Yo soy un cavilador sempiterno. Adoraba a mi esposa y tenía celos hasta del aire que
respiraba.
«Ya se empieza a embrollar el asunto —dije entre mí—; el casamiento, el cuadro de
Paris, el amor caviloso que tenia usted a su esposa... Esto es más confuso que el salón de
antigüedades.»
Y en verdad, ya me pesaba haber provocado la enfadosa relación del doctor, en la
cual no encontraba interés alguno. Digresiones, extravagancias: a esto se reducía todo. Me
resigné, sin embargo, a escuchar.
—Hubo en los primeros días de mi matrimonio —continúa— momentos de inefable
felicidad: me creí elevado, espiritualizado, loco; sentía como una inflamación cerebral e
impulsos de correr, gritar, hablar a todo el mundo. Mas de pronto caía en el abismo de mis
cavilaciones, sumergiéndome en mi propia tristeza. Nadie me hacía decir palabra. Tenía
clavada en el pensamiento mi idea, mi tormento. ¿No sabe usted lo que era?
—¡Qué he de saber, por mis pecados!
—¡Oh! —exclamó, cerrando los puños, inflamado el rostro y con un vivísimo fulgor
en sus ojos—; era que yo pensaba... Un día entré tarde en mi casa, entré y vi...
El doctor se paró un momento, absorto, ocultando la cabeza entre las manos, y
permaneció un rato en silencio.
Este silencio me permitió un momento de descanso y miré en derredor mío, donde
todo era tranquilidad.

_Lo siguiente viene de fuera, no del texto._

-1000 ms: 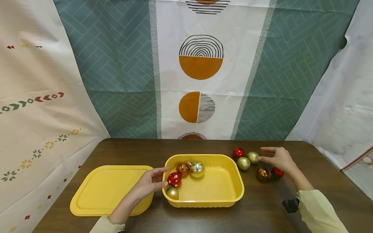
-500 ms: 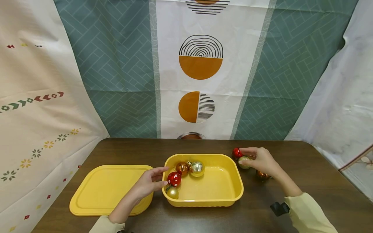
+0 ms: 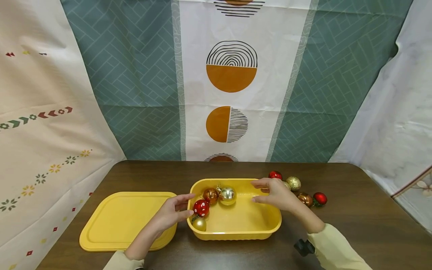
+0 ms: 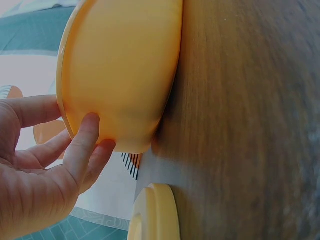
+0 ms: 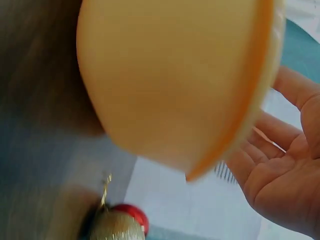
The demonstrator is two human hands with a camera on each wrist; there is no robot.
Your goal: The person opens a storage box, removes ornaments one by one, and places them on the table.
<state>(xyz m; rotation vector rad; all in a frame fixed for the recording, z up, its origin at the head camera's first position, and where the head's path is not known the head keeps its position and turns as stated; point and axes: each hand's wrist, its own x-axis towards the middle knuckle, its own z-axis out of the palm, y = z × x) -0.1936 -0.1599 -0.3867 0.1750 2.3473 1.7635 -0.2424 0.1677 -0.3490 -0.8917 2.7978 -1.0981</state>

Un gruñido sordo turbaba el silencio de la habitación: era doña
Mónica, que roncaba, la cabeza como enterrada en el pecho, libre de cuidados, feliz, dando
rienda suelta a su espíritu, que volaba libremente quién sabe por dónde. Sus labios,
sombreados por un bigotillo, se extendían formando hocico, y por allí y por su aplastada y
carnosa nariz, convertida por la violencia de la respiración en verdadero caño de órgano,
salía la ruidosa sinfonía que turbaba el profundo silencio del laboratorio. El doctor,
alzando de nuevo la cabeza, continuó:
—Mi boda fue repentina: no habían precedido esas relaciones íntimas, furtivas, que
enlazan las almas moralmente antes de ser atadas las personas por el nudo religioso y
civil. Yo no había sido su novio; y aquello fue más bien cosa concertada por los padres,
guiados por la conveniencia que unión espontánea de dos amantes que se cansan de la
vida platónica. Nos casamos no muchos días después de habernos conocido; y de aquí
creo yo que provinieron todos mis males. Yo, no obstante, la amé mucho desde que resolví
unirme a ella. Pero llegó el día, y, no sé por qué, creí ver en su semblante más bien las
señales de la resignación que las de la alegría, lo que me contristó sobremanera y me hizo
meditar; mas cuando vine a sospechar si habría hecho mal, ya estaba casado. Esto no
impidió que tuviera momentos de felicidad, como antes he dicho; pero pasaban
rápidamente, dejándome después sumergido en mis meditaciones. ¿Sabe usted cuál fue el
tema de mi eterno cavilar? Pensaba de continuo en mi esposa, sospechando de su
fidelidad para lo futuro; esta idea se clavó con tanta tenacidad en mi cerebro, que no me
dejaba reposar. Me ocurrió que debía ser un tirano para ella, encerrarla, evitar todas las
ocasiones de que pudiera engañarme: a veces fijaba mis ojos en los suyos, y quería leerle el
pensamiento. El asombro con que ella veía estas cosas mías, precisamente al poco tiempo
de casados, no es para referido: por último, empezó a tenerme miedo; y a la verdad, yo lo
infundía a cualquiera con mi siniestra austeridad y reconcentración. Pugnaba por echar de
mí aquella idea; llamaba a la razón, pero ésta parecíame a veces más loca que la fantasía, y
entre las dos me llevaban al último grado de tormento.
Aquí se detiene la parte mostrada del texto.